With widespread adoption of distributed and remote workforces in 2020 — a trend set to continue into 2021 and the foreseeable future — contact centre managers embraced cloud-based technologies that let employees work from anywhere without reducing their ability to manage call volumes. In government contact centres in particular, investing in cloud-based technologies has the potential to significantly enhance and improve caller interactions in a number of ways.

Embracing digital solutions for a digital future

One of the most effective ways of enhancing the customer experience will be through the continued investment in and optimisation of automation, artificial intelligence (AI) and other cloud-based digital solutions. While these are by no means new concepts to government agencies, as technologies continue to evolve, so too will their functionality and the benefits they provide to government contact centres.

Augmented intelligence especially will provide significant benefits to government, particularly when combined with automation. Through the combined use of automation and virtual assistants, government can essentially turn their agents into ‘super’ agents, by placing more specific information about caller interactions at the agents’ fingertips.

To meet surging demand for government services in response to the COVID-19 pandemic, the Australian Public Service Commission redeployed more than 2200 public servants to other agencies, according to a report from the Australian National Audit Office.2 This move understandably left many government employees operating with different functions and needs from their home agencies and roles, and required training to support their temporary roles in new agencies.

Redeployment of public servants is common in government, and the COVID-19 response won’t necessarily be the last time such a redistribution and rapid training of staff will be required. However, by integrating new cloud-based tools and technologies, government contact centres can better prepare for future redeployments and ensure staff have access to the information they need, when they need it, wherever they need it.

Integrating technologies for enhanced experiences

Investing in cloud-based technologies will let government agencies provide a better experience for both citizens and agents by facilitating access to better support and training. Modern technologies that integrate AI and automation for a more comprehensive and efficient virtual assistant let staff access more real-time guidance than they have been able to previously. AI can learn by analysing caller interactions on a deeper level and provide immediate assistance and guidance for agents. The driver of this ‘insight to impact’ approach is to assess how quickly an impact can be made on calls, and how quickly employees can act on caller interactions.

The latest AI solutions can leverage past interactions with callers — analysing qualitative metrics including call sentiment, caller behaviours and more, which could not previously be analysed easily or cost-effectively — bringing the right messaging and conclusions directly to agents in real time. With the support of automation, government contact centres will be able to provide on-call training and support, letting them understand what they need to do, say or think about before the call is completed.

Essentially, this will create a digital twin for contact centre agents, providing more personalised and instant assistance that will help agents learn faster and reduce mistakes while serving callers better. This strategic technological integration will be critical in the future to help streamline redeployments of government staff and help provide more assistance to employees that don’t have the extensive training that they would have if operating for their home agencies.

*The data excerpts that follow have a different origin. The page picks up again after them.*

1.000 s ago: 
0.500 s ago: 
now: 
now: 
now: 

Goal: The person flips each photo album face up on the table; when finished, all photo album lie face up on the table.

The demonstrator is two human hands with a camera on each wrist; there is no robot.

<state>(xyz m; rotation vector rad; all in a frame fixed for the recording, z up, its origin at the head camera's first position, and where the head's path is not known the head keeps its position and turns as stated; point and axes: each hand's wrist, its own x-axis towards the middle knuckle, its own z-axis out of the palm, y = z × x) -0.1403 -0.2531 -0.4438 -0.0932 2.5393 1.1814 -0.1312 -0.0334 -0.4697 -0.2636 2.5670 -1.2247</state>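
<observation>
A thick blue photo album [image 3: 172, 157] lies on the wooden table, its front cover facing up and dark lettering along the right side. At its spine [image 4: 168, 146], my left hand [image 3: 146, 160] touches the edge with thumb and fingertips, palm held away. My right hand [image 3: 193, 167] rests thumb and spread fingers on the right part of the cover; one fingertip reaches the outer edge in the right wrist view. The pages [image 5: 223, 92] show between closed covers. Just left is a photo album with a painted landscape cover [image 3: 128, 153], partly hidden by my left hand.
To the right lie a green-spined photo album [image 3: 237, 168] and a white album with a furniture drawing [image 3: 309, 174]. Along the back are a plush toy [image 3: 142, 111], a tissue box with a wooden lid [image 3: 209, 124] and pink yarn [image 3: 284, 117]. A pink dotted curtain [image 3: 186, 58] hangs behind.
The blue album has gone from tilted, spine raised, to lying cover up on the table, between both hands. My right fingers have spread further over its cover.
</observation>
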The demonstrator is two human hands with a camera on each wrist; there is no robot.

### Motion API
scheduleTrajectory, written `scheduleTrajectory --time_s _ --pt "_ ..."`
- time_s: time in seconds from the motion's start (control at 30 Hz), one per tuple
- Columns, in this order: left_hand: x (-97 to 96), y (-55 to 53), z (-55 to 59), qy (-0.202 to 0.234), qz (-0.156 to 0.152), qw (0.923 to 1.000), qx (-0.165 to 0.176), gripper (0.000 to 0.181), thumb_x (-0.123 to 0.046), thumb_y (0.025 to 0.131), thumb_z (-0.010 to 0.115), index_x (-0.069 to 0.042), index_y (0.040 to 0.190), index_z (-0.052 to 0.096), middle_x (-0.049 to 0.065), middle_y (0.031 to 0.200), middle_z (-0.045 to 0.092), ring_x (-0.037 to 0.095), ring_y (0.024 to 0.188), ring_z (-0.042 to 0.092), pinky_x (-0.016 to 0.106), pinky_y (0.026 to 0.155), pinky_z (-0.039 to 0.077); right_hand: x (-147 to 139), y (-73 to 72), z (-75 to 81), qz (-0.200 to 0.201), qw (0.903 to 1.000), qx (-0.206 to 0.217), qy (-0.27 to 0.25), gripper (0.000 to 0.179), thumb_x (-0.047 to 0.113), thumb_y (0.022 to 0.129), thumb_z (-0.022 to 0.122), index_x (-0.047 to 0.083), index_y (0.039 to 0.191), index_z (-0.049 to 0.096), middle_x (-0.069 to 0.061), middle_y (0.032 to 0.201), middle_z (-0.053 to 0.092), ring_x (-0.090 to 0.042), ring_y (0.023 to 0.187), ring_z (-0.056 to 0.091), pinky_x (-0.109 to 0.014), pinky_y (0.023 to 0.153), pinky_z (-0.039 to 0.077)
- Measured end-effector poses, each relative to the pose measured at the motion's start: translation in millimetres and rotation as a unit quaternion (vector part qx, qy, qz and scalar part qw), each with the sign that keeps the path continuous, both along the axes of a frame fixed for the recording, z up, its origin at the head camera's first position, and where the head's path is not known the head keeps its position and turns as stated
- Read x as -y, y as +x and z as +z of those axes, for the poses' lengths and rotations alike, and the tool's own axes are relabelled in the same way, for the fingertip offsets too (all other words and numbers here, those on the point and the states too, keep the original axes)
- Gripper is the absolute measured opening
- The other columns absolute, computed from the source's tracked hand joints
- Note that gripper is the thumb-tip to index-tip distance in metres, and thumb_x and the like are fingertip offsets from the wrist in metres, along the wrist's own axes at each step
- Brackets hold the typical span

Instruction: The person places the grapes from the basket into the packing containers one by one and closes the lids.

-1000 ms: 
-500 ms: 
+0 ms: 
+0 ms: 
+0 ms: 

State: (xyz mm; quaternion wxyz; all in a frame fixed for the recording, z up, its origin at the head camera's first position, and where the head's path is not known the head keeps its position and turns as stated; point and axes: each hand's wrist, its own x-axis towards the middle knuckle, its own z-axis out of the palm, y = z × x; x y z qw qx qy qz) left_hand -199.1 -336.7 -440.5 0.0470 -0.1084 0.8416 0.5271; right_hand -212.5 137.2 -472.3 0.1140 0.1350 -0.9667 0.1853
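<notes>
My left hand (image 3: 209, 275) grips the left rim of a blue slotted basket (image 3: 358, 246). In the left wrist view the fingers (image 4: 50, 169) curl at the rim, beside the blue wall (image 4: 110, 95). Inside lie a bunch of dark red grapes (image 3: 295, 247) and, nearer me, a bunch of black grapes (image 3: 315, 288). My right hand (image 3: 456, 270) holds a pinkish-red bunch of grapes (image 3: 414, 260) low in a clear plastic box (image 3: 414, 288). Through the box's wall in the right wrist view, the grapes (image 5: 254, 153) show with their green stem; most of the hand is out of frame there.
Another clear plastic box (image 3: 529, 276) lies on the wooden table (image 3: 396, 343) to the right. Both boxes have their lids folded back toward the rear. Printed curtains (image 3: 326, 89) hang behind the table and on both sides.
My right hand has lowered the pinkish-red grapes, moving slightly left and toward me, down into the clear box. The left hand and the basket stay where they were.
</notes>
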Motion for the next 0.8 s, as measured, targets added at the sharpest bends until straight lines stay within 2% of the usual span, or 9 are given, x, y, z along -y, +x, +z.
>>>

Investing in cost reduction

Investing in contemporary cloud-based technologies will also help government departments reduce costs in the long run and better prepare for the future. By integrating solutions that can provide ongoing, real-time guidance and support to contact centre agents, government agencies can reduce the time and costs associated in training new staff. Reducing these time costs will also be incredibly beneficial in terms of redeployments, as it will let agencies bring more agents onboard in less time, letting contact centres provide more support to callers.

Similarly, such technologies can be used to reduce the need for contact centre managers to closely monitor caller interactions, instead letting managers dedicate their time to more sensitive, time-intensive tasks. In addition, integrating smart, cloud-based technologies driven by AI and automation will help support agents working remotely, in the event of continued lockdowns or changing workplace practices.

While reducing the time and financial costs that can be associated with contact centres and training, smart technologies can also increase customer satisfaction and improve the overall caller experience. Integrating analytics capabilities provides an added layer of AI to talk to and invoke automation with more context and engagement. In particular, the combination of AI, automation and analytics in the latest contact centre technologies provides new opportunities for government contact centres to measure previously unquantifiable metrics and soft behaviours, including call sentiment and caller and agent behaviours.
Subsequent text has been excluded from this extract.